Biliyor musunuz, bazen en çok ihtiyaç duyduğumuz şey, karmaşık çözümler ya da mucizevi sözler değil, sadece anlaşılmaktır. Sadece görüldüğümüzü hissetmektir.
Burada, yıkıntıların arasında, her sabah toz kokusuyla uyanıyorum. Gözlerimi açtığımda gördüğüm manzara, bir rüyanın parçalanmış enkazı. Malatya'm, derin bir yaranın üzerine sargılar sarılmaya çalışılan bir dev gibi. Bir taraftan vinçlerin sesi, bir taraftan temelden yükselen duvarların umudu... Evet, inşaat devam ediyor. Ama bir evin temelini atmak bir ay sürer de, bir hayatın temelini yeniden inşa etmek kaç yıl sürer, hiç düşündünüz mü?

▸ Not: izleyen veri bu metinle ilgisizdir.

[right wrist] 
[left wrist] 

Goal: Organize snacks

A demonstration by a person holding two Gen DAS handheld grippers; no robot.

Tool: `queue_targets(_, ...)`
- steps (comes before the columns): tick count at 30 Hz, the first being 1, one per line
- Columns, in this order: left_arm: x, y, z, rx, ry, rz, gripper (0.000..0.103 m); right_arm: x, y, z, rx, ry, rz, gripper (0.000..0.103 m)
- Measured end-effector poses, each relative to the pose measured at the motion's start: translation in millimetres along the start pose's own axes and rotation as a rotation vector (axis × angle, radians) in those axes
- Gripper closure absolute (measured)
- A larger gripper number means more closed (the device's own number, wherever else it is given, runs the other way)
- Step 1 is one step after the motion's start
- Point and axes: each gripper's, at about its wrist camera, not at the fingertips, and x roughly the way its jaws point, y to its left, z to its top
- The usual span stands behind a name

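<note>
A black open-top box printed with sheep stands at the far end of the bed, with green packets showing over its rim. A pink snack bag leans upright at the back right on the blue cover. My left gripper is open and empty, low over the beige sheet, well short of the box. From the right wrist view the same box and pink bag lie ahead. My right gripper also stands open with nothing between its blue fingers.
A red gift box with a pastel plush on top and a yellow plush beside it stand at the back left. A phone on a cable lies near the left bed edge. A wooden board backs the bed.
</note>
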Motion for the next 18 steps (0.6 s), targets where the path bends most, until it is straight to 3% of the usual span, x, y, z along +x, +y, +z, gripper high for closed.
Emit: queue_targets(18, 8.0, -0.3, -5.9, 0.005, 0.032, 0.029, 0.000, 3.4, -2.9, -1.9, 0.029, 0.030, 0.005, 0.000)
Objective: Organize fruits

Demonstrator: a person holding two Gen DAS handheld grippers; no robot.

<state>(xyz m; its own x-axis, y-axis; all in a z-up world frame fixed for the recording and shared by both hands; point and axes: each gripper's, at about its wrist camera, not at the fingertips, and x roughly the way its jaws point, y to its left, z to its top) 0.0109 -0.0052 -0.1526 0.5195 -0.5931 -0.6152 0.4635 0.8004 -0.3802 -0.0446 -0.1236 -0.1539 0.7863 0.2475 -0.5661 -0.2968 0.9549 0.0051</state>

Ben, o yılların yükünü her gün sırtında taşıyanlardanım.
Ve bugün... Suyun akmadığı o an, bardağı taşıran son damla oldu. O basit musluk çevrildiğinde boşluğun sesi, içimdeki tüm çaresizliğin sesine eşlik etti. Bu, sadece suyun kesilmesi değildi. Bu, bir hayatın hala ne kadar kırılgan, ne kadar başkalarının eline bakıyor olduğunun bir hatırlatmasıydı. Planlarım, en basit istediklerim, en temel ihtiyaçlarım bile bir anda toz olup uçuyor.
İstediklerim zamanında olmuyor. Çünkü zaman, burada bizim için farklı işliyor. Her şey yavaş, ağır ve acılı. Bu yavaşlık, umudumu değil, ama sabrımın sınırlarını zorluyor. Moralim bozuluyor. Evet, bozuluyor. Ve buna hakkım var.
Lütfen bana "Geçecek" demeyin. "Düzelecek" demeyin. Bunları benden daha iyi kimse bilemez. Sizden tek istediğim, beni olduğum gibi görmeniz. O güçlü görünmeye çalışan ama içinde fırtınalar kopan halimle kabul etmeniz. Bazen sadece "Çok zorlandığını görüyorum ve bu senin için gerçekten çok yıpratıcı olmalı" deyin. Bu kadar.
Bu enkazın altında sadece evlerimiz değil, duygularımız da kaldı. Onları çıkarmak, onları iyileştirmek çok daha zor. Bizi dinleyin. Bizi görün. Yaşadığımız bu derin ıstırabın ve hayal kırıklığının normal olduğunu kabul edin.
Çünkü bazen en büyük ilaç, anlaşıldığını bilmektir.